Spécificités stylistiques
- Voir l'universel dans le particulier : À travers une demeure en ruine, le poète reflète les traumatismes sociétaux post-guerre. Des objets modestes mais chargés de résonance collective.
- Détails vivants et authentiques : "Vieille chaussure", "livres mutilés" - des images palpables qui renforcent l'impact émotionnel.
- Métaphores symboliques : "Oiseaux en altitude" et "grands poissons" incarnent talents et aspirations, exprimant le désir de liberté et d'accomplissement.
- Conclusion en pivot émotionnel : L'image des légumes sauvages offerts souligne la pauvreté tout en magnifiant la chaleur humaine et la noblesse du poète.
Éclairages
Plus qu'un simple reflet de la réalité post-conflit, ce poème est une confession spirituelle. Il nous enseigne qu'au cœur de l'adversité, nous devons préserver authenticité et chaleur humaine. Parmi les ruines, le poète conserve des livres et de l'hospitalité, comme des fleurs d'espoir dans la désolation. Surtout, cette posture qui préserve les valeurs spirituelles face aux épreuves établit pour les générations futures une position de vie digne et humaine.
À propos du poète
Lü Benzhong (吕本中 1084 - 1145), originaire de Shouxian dans l'Anhui, fut un éminent poète et érudit néoconfucéen sous la dynastie Song du Sud. Théoricien clé de l'École poétique du Jiangxi, il formula le concept de « méthode vivante » (huofa), prônant des variations naturelles dans le cadre des règles poétiques établies.
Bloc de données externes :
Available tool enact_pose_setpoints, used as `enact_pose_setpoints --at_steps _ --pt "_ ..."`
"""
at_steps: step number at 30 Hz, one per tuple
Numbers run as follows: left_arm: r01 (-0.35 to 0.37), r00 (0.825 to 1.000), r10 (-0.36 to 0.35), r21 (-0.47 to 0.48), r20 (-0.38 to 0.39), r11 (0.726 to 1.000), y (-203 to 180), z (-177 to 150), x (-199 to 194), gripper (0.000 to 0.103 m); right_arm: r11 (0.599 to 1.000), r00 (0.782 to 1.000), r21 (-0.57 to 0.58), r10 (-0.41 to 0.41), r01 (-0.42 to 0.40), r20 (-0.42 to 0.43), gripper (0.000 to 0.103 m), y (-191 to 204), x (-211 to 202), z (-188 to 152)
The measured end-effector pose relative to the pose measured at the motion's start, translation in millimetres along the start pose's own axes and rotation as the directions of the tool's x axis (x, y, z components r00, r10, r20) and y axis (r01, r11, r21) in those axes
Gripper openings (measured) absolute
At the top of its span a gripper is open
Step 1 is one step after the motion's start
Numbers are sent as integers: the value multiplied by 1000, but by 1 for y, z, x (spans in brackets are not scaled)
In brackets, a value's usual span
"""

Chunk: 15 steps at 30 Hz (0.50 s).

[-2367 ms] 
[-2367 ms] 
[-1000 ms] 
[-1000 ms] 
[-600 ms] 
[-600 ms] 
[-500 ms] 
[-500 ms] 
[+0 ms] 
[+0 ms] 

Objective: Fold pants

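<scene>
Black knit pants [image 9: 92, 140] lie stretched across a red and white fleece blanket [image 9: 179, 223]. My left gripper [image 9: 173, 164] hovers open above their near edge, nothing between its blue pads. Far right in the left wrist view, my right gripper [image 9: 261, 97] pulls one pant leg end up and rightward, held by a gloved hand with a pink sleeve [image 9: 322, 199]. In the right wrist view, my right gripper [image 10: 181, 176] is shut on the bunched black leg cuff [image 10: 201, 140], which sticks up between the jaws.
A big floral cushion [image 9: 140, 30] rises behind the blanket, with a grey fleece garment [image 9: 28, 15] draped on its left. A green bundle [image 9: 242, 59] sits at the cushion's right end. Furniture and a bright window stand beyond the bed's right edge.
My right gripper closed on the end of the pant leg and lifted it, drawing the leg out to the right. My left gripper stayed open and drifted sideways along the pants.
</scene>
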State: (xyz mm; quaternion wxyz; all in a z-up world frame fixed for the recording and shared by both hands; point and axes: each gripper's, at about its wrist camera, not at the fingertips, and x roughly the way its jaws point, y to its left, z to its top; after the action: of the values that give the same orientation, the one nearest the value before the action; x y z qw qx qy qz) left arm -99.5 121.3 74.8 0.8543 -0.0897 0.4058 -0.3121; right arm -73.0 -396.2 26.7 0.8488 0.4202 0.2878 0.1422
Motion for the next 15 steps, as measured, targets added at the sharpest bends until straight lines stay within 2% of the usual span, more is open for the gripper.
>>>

Auteur de plus de 1 270 poèmes conservés, sa Généalogie de l'École poétique du Jiangxi (Jiangxi Shishe Zongpai Tu) établit Huang Tingjian comme patriarche du mouvement, influençant profondément la théorie poétique des Song et servant de pont entre l'École Jiangxi et les Quatre Maîtres de la Renaissance Song.